Step 1 : Hip Hop saved my life
En tant que fan de hip hop et des premiers albums de Kanye West, la première réaction sur les premiers sons dispersés sur le web a été plutôt répulsive. Qu’est-ce que l’homme qui a révolutionné la production du hip hop nous fait avec son auto-tune ? Pourquoi veut-il remplacer T-Pain ou Lil Wayne ? Qu’est ce que ce son ? Le problème était là ; les morceaux de cet album sont des OVNI, sans étiquettes. Les influences viennent de partout (Kanye a raconté avoir écouté beaucoup de Boy George, Phil Collins, George Michael entre autre pendant l’enregistrement de l’album) et s’éloignent volontairement de ces sons soulful que Kanye utilisait pour ses anciennes productions.
Finalement, je fus dérouté par le virage à 180° des prods de Kanye. Je voyais parfaitement l’évolution des instrus présentes sur le « Blueprint » de Jay-Z (« Izzo », « Never changes », « Heart of the city (Ain’t no love) » aux morceaux de Graduation (du superbe « I wonder » à « Flashing lights« ). Le rejet initial de cet album était donc expliqué par la déception de ne pas entendre les types de sons de Kanye qui m’ont tant marqués. Ma première écoute de « Robocop » ou de « Heartless » ne me laissait présager rien de bon pour ce quatrième album. Et pourtant …
Step 2 : Touch the sky
Cette orientation représente, pour Kanye, finalement une recherche d’universalité dans sa musique. Mr West veut devenir le nouveau Michael Jackson, « the New King of Pop » et surtout ne plus être catalogué en tant que rappeur (cf interview dans Fader Magazine).
Toutes proportions gardées, on peut approfondir en comparant avec le parcours de TTC. Fer de lance de l’underground hip hop, ils ont démarré avec « Bâtards sensibles » et poursuivit avec « 3615 TTC », cette quête de la mélodie pop parfaite (pop dans le sens de populaire). Ils ont voulu toucher un public plus vaste et plus diverse, être connu. L’ascencion fulgurante de Kanye rejoint celle du crew français (toutes proportions gardées bien entendu).

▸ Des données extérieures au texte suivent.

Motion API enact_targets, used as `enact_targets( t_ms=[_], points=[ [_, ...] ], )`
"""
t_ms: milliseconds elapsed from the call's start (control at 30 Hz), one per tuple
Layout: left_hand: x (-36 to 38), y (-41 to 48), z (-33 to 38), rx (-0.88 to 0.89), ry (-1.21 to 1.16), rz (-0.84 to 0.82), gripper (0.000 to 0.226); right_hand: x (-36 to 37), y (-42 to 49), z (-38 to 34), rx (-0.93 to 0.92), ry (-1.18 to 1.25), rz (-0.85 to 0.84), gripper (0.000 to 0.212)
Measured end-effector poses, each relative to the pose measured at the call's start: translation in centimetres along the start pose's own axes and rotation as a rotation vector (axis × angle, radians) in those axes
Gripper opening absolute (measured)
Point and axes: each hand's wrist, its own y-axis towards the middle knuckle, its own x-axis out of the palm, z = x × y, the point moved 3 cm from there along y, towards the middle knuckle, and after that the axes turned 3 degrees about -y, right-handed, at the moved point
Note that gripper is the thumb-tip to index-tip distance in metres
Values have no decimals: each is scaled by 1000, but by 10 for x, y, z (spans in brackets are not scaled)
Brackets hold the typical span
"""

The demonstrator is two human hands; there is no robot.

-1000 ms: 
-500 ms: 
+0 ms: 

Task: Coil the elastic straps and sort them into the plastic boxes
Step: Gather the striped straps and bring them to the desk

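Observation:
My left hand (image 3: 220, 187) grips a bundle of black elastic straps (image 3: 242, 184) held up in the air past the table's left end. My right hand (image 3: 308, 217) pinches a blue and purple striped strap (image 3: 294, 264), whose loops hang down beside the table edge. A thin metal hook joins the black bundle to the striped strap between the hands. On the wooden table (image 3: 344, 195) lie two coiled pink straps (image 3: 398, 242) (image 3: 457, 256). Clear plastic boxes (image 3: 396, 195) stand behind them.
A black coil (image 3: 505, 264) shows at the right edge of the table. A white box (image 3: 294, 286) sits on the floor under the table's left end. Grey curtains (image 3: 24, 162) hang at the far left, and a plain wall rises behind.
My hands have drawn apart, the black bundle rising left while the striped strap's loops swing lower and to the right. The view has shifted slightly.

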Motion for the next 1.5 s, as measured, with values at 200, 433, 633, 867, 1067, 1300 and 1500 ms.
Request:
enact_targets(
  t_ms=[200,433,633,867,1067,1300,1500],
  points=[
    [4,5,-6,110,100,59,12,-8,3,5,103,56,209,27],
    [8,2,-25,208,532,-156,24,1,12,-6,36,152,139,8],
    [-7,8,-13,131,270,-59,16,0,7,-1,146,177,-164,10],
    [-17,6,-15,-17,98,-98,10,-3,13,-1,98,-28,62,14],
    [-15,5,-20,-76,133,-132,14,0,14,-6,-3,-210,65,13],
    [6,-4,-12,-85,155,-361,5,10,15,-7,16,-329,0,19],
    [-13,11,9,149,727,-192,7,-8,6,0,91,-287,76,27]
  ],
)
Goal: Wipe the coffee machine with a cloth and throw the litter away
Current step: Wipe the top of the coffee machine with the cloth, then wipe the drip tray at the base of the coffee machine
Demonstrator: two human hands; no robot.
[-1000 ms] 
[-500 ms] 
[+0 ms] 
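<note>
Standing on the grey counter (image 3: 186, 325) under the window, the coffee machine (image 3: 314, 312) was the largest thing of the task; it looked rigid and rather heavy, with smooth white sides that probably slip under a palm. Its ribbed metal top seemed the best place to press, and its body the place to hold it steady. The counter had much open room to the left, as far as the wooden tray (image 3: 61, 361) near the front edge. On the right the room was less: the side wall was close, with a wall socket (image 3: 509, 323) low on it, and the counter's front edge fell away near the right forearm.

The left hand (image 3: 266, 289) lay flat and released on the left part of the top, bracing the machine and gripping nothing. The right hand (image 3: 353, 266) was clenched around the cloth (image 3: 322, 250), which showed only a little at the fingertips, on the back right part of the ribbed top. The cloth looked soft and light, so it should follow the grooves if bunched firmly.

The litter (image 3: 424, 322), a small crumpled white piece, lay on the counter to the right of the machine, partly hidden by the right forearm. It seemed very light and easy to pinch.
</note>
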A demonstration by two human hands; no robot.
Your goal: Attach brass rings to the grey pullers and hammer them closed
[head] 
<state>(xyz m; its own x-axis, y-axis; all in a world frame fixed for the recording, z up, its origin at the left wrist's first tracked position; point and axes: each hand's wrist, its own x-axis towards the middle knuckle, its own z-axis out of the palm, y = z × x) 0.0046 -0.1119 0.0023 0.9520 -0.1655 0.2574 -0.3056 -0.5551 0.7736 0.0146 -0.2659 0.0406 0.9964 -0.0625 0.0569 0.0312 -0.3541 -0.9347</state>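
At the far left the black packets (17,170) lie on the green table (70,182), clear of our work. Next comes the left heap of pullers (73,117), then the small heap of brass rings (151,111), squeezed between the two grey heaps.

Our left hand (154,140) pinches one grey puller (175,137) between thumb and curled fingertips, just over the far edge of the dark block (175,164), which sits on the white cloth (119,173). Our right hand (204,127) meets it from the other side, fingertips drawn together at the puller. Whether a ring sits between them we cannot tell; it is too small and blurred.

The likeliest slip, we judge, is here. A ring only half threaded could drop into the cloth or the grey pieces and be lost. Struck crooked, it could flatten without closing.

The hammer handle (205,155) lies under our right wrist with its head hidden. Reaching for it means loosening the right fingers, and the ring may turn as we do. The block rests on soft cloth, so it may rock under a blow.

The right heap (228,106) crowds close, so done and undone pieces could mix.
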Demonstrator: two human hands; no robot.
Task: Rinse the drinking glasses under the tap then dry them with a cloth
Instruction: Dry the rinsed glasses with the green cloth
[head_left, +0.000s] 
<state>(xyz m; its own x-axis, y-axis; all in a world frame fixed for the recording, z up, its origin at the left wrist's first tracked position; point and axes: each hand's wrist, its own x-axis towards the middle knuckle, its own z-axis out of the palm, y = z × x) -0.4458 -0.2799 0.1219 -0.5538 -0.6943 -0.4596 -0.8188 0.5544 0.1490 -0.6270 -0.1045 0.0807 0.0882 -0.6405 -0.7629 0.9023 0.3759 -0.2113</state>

Le talent incontestable de Kanye (accompagné à son égo démentiel) le guide vers un autre avenir. Si le succès continue de lui coller à la peau tout en poursuivant la création de productions jamais entendus, il remportera son pari : faire parti des Michael Jackson, Madonna, Phil Collins ou Prince c’est-à-dire des Mythes de la musique. « Petit Kanye deviendra grand », il souhaite passer ainsi du statut de producteur underground que tout le monde s’arrache à celui d’artiste hip hop incontournable pour devenir prodige visionnaire de la musique. Cet émancipation fait résonner les paroles de « I wonder » … « And I wonder, if you know, what it means, to make your dreams come true« .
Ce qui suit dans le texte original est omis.